How to complete this task: From the first line to the last, restate the material word for word; pictures stay out.

Data excerpt:
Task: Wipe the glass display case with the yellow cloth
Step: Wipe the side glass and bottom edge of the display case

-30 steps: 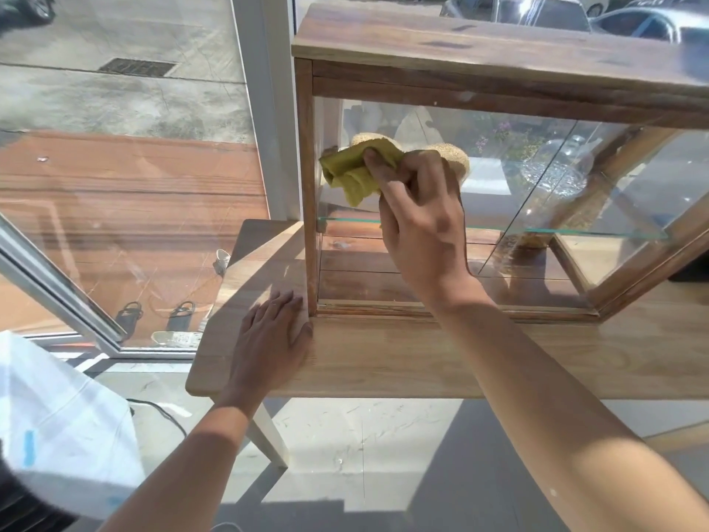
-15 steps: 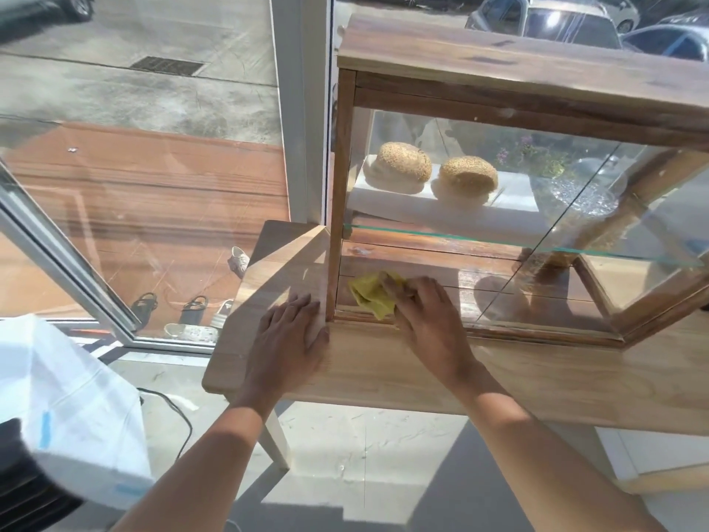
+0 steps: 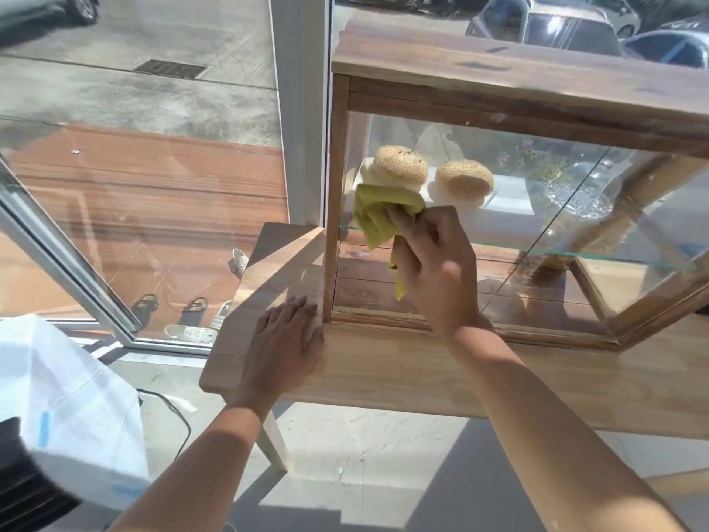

Your solution:
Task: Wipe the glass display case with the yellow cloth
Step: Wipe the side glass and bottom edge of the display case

-30 steps: 
-15 steps: 
+0 steps: 

Nothing further is needed to complete this exercise.